Mr. Keeley spent much of his time at the asset manager overseeing a group that nurtured relationships with central banks, finance ministries, family offices and sovereign-wealth funds. Under pressure from politicians and activists, some of these investors were looking to distance themselves from companies that fall short on environmental, social and governance factors. BlackRock obliged, helping clients funnel money toward companies whose values they share.
Mr. Keeley said the strategy has proved to be neither a reliable generator of returns nor a real catalyst for change. In his new book, “Sustainable: Moving Beyond ESG to Impact Investing,” he argues that investors should shift money away from ESG indexes toward “companies with persistent environmental and social problems and engaging them to change.”…
Mr.
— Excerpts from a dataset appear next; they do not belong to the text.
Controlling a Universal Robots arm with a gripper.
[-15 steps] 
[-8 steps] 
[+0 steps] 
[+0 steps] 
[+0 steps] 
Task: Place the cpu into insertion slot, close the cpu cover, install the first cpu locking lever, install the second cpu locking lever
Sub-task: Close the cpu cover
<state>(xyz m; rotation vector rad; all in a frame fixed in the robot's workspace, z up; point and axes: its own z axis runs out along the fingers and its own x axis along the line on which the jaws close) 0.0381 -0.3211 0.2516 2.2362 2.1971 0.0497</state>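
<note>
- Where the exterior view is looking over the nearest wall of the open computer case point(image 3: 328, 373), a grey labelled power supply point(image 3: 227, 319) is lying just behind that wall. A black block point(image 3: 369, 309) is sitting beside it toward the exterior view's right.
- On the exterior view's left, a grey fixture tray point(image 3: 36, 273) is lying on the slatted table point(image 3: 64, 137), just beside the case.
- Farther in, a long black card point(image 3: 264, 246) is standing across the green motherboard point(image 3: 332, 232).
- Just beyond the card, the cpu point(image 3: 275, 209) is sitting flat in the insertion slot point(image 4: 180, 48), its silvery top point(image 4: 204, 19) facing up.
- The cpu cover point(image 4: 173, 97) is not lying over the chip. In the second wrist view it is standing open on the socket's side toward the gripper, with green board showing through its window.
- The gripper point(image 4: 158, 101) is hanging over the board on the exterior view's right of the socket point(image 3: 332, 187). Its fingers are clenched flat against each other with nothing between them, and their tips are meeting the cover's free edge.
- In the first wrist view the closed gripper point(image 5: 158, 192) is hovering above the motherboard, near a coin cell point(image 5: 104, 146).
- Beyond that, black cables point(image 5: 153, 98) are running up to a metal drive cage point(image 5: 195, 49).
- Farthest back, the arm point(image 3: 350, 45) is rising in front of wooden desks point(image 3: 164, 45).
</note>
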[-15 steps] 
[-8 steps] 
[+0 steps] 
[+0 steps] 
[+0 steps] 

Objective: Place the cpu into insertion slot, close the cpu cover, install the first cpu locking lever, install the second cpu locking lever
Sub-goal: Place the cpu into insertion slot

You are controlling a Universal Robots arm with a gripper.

Keeley retired from BlackRock in July, and the asset manager isn’t likely to abandon the ESG model soon. Still, the book hints at a quiet debate within a firm that has embraced the sustainable-investing movement. And it comes as the world’s largest investor is taking heat from government officials on both sides of the climate debate—for doing too much to discourage investment in fossil-fuel companies and for not doing enough….
Mr. Keeley isn’t the first former BlackRock executive to break with the company on the merits of ESG investing.
The promise of ESG “lured me to join BlackRock to begin with,” Tariq Fancy, the firm’s former chief investment officer for sustainable investing, wrote in an August 2021 post on Medium. Mr. Fancy left BlackRock in 2019 convinced that the asset-management industry’s ESG push was “leading the world into a dangerous mirage, an oasis in the middle of the desert that is burning valuable time.”
Mr. Fancy has said governments, not investors, must take the lead on climate change. Mr. Keeley believes the markets will play a major role—just not the way they are now.